Frequently Asked Questions

What is llms.txt?

llms.txt is a plain-text, markdown-formatted file placed at the root of your website (yourdomain.com/llms.txt) that gives AI assistants a curated map of your most important pages, each with a short description. It helps models quickly find and understand your best, answer-ready content instead of guessing from messy HTML.

What is the difference between llms.txt and robots.txt?

robots.txt controls access — it tells crawlers which pages they are allowed to read. llms.txt provides guidance — it points AI models to your most important content and explains what each page is for. They work together: robots.txt grants permission, llms.txt offers a curated tour. llms.txt cannot override a block set in robots.txt.

Is llms.txt the same as a sitemap?

No. A sitemap.xml lists every URL on your site in machine-readable XML so search engines can discover all of it. llms.txt is a short, human-readable markdown file that highlights only your most important pages with descriptions. A sitemap is comprehensive; llms.txt is curated and opinionated.

How do I create an llms.txt file?

List your most important pages, write the file in markdown with an H1 brand name, a blockquote summary, and grouped sections of links with short descriptions, then save it as llms.txt and upload it to your site root so it loads at yourdomain.com/llms.txt.

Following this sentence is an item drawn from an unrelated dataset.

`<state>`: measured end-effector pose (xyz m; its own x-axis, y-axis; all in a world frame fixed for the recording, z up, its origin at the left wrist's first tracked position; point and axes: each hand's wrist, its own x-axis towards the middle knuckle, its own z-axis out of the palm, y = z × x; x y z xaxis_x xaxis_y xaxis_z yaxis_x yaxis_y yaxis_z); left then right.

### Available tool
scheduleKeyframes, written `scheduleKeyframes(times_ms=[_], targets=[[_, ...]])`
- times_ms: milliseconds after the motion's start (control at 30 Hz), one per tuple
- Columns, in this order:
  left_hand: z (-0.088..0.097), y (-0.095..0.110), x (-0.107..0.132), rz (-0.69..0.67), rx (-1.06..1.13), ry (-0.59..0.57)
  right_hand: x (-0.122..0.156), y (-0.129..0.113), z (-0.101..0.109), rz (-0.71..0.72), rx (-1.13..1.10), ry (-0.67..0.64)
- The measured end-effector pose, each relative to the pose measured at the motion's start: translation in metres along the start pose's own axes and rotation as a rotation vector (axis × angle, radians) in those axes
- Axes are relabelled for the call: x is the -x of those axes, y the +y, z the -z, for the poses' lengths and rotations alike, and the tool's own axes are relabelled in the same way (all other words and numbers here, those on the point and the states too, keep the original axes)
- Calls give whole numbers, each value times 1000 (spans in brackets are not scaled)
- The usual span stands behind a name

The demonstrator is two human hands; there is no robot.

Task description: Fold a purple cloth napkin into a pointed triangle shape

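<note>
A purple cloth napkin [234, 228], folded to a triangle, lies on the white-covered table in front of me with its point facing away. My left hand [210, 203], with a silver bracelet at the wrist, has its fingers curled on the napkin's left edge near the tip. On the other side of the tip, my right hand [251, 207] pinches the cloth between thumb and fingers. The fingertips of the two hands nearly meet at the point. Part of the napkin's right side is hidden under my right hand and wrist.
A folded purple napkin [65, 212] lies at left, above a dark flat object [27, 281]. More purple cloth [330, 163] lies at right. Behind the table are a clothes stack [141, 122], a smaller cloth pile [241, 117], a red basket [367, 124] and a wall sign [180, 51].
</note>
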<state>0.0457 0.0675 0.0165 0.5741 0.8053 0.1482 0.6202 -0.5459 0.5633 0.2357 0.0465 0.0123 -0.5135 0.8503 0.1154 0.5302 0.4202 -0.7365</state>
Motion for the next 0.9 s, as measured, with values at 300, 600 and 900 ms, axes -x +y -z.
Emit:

You can also use a free llms.txt generator to draft it automatically.

Do AI assistants like ChatGPT and Perplexity actually use llms.txt?

llms.txt is a voluntary, emerging standard, and adoption by AI vendors is still evolving. No assistant is required to read or honor it. Treat it as a low-effort complement to the fundamentals — allowing AI crawlers and writing clear content — rather than a guarantee of better AI visibility.

Where do I put the llms.txt file?

Place it at the root of your domain so it is reachable at yourdomain.com/llms.txt — the same location as your robots.txt. Most content management systems and hosting control panels let you add a root-level file through the file manager, an SEO plugin, or FTP. Confirm it loads as readable text in a browser.